● Action item
All pictures are to be dropped, and the remaining data set down exactly.

● Material provided
════════

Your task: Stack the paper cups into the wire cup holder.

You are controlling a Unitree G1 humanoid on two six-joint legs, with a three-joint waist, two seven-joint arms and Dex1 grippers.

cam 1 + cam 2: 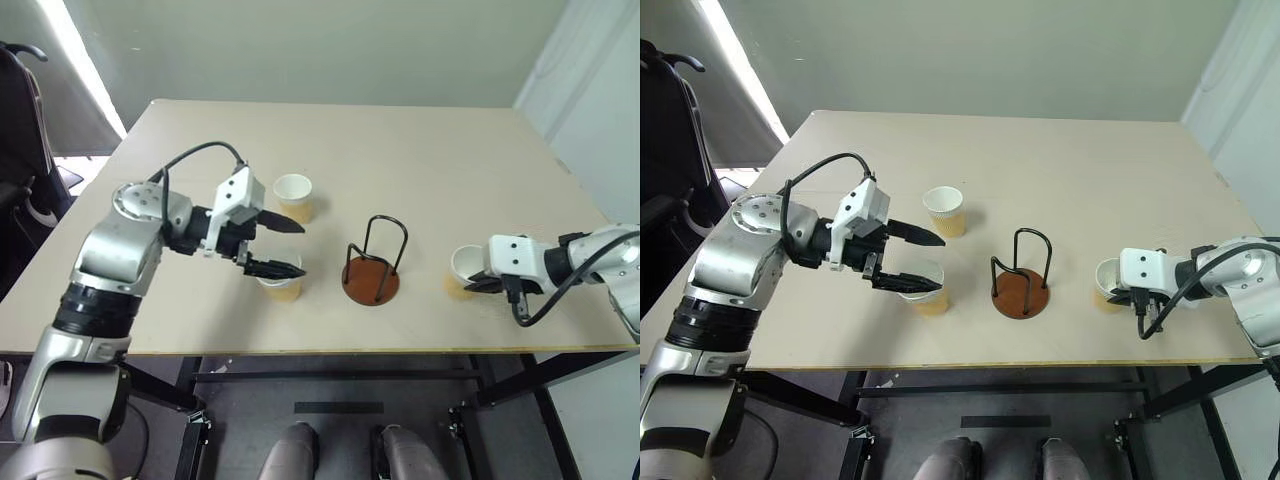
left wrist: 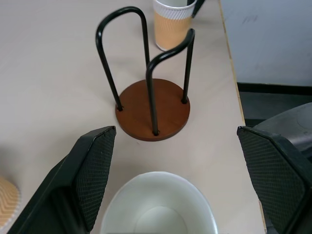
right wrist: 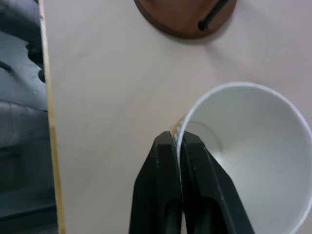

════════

● Completed exercise
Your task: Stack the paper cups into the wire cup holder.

You are controlling a Unitree G1 humanoid on two six-joint legs, with a three-joint waist, two seven-joint arms and Dex1 grippers.

cam 1 + cam 2: 
left wrist: 
right wrist: 

The answer has been given, and the exercise is done.